Obama Speaks: “Oh Great White Masters, You Just Haven’t Been Asked to Help America”


I believe all of you are as open and willing to listen as anyone else in America. I believe you care about this country and the future we are leaving to the next generation. I believe your work to be a part of building a stronger, more vibrant, and more just America. I think the problem is that no one has asked you to play a part in the project of American renewal.


-  Barack Obama, speaking to the masters of “American” finance capitalism at the headquarters of NASDAQ, Wall Street, New York City, September 17, 2007



For years I labored with the idea of reforming the existing institutions of society, a little change here, a little change there.

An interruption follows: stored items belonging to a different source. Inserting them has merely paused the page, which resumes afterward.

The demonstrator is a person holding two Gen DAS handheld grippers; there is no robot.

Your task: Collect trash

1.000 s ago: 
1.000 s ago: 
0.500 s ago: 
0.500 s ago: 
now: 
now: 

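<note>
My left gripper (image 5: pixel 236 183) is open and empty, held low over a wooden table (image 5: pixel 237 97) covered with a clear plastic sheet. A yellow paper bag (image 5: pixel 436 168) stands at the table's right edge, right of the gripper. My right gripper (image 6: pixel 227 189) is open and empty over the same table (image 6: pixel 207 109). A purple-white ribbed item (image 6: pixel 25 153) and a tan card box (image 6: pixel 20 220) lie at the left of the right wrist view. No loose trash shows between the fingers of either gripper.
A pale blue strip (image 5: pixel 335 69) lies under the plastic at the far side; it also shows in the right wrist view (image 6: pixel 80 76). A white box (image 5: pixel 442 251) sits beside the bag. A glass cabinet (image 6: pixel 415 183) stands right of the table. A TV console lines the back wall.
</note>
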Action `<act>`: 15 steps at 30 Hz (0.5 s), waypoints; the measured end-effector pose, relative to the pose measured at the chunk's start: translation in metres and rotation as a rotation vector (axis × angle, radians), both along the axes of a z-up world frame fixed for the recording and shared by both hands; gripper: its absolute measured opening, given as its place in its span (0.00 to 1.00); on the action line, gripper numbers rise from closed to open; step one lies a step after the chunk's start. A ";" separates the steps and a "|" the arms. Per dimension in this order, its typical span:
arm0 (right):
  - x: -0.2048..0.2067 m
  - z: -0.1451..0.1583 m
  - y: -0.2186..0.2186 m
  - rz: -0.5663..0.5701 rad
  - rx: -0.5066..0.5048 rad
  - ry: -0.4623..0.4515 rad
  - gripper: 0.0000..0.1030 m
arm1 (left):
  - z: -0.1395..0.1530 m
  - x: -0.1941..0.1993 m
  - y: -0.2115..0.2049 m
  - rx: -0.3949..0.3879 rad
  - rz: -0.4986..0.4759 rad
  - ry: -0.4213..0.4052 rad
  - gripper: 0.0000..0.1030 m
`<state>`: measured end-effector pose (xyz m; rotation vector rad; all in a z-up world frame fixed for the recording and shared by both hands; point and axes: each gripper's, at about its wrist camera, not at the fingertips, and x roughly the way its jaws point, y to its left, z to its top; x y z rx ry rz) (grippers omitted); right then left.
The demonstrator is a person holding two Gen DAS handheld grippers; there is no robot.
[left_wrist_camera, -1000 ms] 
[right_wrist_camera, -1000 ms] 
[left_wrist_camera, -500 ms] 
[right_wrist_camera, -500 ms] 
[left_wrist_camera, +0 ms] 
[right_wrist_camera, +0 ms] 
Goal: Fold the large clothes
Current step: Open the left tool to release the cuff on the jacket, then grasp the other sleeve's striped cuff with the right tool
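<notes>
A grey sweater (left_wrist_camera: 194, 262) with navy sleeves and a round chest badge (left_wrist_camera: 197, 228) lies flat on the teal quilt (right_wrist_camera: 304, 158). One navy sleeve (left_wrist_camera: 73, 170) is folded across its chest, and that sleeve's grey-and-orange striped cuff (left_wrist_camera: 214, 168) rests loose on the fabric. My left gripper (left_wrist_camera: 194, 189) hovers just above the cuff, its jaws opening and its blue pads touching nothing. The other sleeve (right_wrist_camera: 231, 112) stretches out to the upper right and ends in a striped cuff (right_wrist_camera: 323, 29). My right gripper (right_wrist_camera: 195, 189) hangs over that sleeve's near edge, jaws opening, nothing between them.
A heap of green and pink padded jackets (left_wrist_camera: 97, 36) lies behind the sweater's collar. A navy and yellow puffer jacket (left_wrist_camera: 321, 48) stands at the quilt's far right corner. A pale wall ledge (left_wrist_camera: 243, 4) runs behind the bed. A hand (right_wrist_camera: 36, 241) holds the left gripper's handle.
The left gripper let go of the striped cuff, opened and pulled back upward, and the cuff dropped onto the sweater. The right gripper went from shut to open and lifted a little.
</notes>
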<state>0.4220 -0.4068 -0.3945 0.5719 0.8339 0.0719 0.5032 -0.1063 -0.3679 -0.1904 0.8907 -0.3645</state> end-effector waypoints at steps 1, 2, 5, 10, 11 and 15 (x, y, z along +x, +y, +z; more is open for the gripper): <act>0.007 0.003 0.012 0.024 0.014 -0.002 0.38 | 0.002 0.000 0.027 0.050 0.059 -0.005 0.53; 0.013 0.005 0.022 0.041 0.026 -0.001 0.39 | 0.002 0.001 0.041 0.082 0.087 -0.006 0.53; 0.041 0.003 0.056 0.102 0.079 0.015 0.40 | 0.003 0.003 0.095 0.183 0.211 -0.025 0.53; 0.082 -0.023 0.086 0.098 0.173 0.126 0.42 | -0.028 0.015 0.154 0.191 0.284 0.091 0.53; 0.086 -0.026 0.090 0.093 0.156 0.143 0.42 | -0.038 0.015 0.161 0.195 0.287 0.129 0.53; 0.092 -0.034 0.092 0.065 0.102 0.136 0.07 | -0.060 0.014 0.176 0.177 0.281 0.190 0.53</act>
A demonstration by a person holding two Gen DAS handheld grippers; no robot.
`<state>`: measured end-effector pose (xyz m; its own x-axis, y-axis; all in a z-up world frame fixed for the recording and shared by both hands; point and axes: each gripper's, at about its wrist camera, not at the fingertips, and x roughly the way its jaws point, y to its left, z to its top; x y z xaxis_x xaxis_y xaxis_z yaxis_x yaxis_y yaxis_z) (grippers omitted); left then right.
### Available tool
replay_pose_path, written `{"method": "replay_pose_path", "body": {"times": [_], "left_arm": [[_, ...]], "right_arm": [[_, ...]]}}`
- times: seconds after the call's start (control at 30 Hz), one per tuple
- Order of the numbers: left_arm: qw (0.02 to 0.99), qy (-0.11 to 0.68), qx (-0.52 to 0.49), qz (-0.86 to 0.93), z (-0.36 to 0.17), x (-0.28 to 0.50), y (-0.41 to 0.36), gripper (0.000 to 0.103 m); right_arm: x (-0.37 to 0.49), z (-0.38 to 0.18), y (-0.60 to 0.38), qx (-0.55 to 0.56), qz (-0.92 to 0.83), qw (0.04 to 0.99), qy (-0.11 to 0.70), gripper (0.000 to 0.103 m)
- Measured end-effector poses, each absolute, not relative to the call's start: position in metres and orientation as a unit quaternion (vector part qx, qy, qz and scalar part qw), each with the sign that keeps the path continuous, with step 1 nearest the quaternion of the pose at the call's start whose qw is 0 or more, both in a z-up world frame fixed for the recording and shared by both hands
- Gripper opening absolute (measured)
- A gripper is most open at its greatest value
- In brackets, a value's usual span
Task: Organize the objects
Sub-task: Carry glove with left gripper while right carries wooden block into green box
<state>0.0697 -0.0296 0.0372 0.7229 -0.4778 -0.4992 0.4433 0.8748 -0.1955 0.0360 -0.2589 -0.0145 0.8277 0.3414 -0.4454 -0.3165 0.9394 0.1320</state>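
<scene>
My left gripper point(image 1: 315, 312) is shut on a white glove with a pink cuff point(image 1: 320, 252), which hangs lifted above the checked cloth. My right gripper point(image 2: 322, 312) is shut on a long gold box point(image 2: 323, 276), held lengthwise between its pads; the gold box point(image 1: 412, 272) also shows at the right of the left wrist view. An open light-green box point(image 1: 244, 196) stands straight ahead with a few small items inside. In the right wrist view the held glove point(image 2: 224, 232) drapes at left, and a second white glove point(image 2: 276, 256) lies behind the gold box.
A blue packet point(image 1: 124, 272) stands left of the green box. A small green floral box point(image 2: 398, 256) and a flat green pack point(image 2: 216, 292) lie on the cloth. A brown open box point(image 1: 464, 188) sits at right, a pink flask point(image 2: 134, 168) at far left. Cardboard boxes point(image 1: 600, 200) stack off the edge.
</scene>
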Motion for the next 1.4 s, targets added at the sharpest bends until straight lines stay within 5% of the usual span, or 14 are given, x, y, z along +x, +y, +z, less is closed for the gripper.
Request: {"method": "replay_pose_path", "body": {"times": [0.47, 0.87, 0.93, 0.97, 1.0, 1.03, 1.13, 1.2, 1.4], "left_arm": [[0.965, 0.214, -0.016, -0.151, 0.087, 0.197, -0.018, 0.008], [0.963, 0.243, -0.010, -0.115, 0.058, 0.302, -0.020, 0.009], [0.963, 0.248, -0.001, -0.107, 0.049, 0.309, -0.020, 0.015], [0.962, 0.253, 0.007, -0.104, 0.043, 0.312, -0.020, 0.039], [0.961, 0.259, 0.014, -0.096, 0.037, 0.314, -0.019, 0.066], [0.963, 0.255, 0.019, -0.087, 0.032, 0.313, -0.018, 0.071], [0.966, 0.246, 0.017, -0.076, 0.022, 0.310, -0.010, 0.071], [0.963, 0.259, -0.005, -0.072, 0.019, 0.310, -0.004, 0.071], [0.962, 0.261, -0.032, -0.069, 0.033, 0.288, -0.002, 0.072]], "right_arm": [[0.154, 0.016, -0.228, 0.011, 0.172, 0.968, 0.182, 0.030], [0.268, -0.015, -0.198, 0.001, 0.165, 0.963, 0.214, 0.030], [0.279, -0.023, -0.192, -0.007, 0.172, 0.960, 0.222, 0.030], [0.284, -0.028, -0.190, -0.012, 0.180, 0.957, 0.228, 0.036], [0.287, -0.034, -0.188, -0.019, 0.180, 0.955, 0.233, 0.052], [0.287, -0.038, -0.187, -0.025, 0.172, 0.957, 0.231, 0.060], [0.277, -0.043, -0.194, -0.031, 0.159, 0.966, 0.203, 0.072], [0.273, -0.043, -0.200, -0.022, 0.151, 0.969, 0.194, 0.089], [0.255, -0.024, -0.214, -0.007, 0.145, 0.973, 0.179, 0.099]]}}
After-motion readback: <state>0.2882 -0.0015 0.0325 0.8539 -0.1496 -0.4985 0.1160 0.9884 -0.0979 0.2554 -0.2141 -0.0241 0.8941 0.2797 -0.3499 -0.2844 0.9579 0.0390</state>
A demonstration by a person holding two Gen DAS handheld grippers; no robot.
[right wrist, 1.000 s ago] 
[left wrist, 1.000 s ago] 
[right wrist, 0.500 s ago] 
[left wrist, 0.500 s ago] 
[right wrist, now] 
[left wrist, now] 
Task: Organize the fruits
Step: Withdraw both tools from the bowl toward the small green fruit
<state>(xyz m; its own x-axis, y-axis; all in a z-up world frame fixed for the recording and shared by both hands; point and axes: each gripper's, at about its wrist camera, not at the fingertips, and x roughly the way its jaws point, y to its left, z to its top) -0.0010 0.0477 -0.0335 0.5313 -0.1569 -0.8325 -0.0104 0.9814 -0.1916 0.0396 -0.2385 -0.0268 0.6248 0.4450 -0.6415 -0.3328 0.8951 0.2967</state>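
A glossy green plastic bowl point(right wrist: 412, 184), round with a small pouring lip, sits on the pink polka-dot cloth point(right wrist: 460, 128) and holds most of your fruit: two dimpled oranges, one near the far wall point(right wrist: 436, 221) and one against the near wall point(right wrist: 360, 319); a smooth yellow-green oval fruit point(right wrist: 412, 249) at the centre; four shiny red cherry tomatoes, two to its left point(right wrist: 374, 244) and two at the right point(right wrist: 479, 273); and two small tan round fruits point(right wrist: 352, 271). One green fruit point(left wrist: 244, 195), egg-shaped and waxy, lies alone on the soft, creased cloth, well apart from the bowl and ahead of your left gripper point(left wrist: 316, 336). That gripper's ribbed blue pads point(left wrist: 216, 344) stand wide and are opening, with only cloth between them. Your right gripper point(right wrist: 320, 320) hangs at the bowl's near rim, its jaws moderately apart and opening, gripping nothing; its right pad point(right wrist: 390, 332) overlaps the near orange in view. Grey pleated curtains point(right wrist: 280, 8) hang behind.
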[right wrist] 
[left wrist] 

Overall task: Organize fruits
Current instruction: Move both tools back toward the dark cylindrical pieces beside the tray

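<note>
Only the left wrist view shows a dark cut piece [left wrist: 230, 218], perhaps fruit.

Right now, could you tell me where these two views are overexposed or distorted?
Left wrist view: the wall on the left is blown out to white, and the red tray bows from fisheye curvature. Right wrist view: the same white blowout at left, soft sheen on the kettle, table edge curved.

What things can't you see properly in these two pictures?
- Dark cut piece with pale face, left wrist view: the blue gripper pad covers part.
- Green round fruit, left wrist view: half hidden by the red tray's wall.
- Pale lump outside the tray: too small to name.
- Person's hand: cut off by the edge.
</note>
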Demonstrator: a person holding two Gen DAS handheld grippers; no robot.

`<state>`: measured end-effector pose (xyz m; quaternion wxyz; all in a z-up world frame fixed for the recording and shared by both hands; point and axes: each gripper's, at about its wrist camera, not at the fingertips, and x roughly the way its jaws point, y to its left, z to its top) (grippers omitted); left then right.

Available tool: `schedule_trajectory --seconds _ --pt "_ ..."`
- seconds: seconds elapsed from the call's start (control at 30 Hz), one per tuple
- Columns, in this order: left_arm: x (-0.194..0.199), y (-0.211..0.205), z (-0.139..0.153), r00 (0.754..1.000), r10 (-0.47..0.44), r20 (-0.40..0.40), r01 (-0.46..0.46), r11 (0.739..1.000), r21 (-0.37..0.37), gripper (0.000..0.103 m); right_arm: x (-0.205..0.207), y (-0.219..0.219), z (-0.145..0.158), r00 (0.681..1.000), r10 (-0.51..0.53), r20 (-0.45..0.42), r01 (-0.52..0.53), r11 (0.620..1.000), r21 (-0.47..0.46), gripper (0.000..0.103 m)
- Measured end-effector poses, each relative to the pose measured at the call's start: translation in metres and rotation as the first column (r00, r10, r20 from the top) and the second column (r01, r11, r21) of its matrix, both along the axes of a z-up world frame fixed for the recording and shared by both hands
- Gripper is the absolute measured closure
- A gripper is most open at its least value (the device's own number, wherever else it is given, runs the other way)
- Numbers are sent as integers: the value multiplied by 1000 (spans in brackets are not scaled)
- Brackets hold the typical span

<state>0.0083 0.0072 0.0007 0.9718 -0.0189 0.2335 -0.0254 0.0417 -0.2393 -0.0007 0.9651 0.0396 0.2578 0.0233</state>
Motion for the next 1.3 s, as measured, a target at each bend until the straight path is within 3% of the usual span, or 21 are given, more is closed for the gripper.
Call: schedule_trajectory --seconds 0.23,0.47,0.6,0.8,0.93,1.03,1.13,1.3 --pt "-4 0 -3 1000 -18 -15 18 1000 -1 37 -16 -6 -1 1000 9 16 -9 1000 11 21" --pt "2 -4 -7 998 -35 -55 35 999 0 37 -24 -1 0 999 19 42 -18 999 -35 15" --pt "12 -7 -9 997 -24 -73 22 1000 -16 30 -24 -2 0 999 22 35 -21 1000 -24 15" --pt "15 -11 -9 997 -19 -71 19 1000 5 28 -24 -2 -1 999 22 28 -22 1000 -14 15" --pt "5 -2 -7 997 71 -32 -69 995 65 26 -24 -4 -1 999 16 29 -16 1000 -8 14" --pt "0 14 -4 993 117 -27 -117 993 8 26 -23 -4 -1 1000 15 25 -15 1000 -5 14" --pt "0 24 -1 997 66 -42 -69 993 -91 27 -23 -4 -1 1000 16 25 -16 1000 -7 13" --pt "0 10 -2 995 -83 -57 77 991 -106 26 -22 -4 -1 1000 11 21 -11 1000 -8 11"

Now I feel quite differently.  I think you’ve got to have a reconstruction of the entire society…a radical redistribution of political and economic power.


- Dr. Martin Luther King, Jr., May 1967



Obama is deeply conservative.


- Larissa MacFarquhar, “The Conciliator,” The New Yorker. May 2007. 






Maybe it’s because Barack Obama and his handlers are sensitive to the need to reassure ruling forces that the “first black United States president” will not challenge existing hierarchies. Maybe it’s because he’s bought and paid for by big money (1).  Or maybe it’s because he believes in his “deeply conservative” (2) heart that good Americans show deep respect for their socioeconomic masters.  Whatever the explanation, I’ve never seen an avowedly “progressive” political candidate more eager than Obama to display his deep willingness to obsequiously kiss the ring of dominant political and economic authority. For someone who is marching across Iowa and New Hampshire calling working- and middle-class American to “get fired up” and “stand up” for democracy (and for him), Obama sure likes to spend a lot of time groveling  before supposed white and upper-class superiors.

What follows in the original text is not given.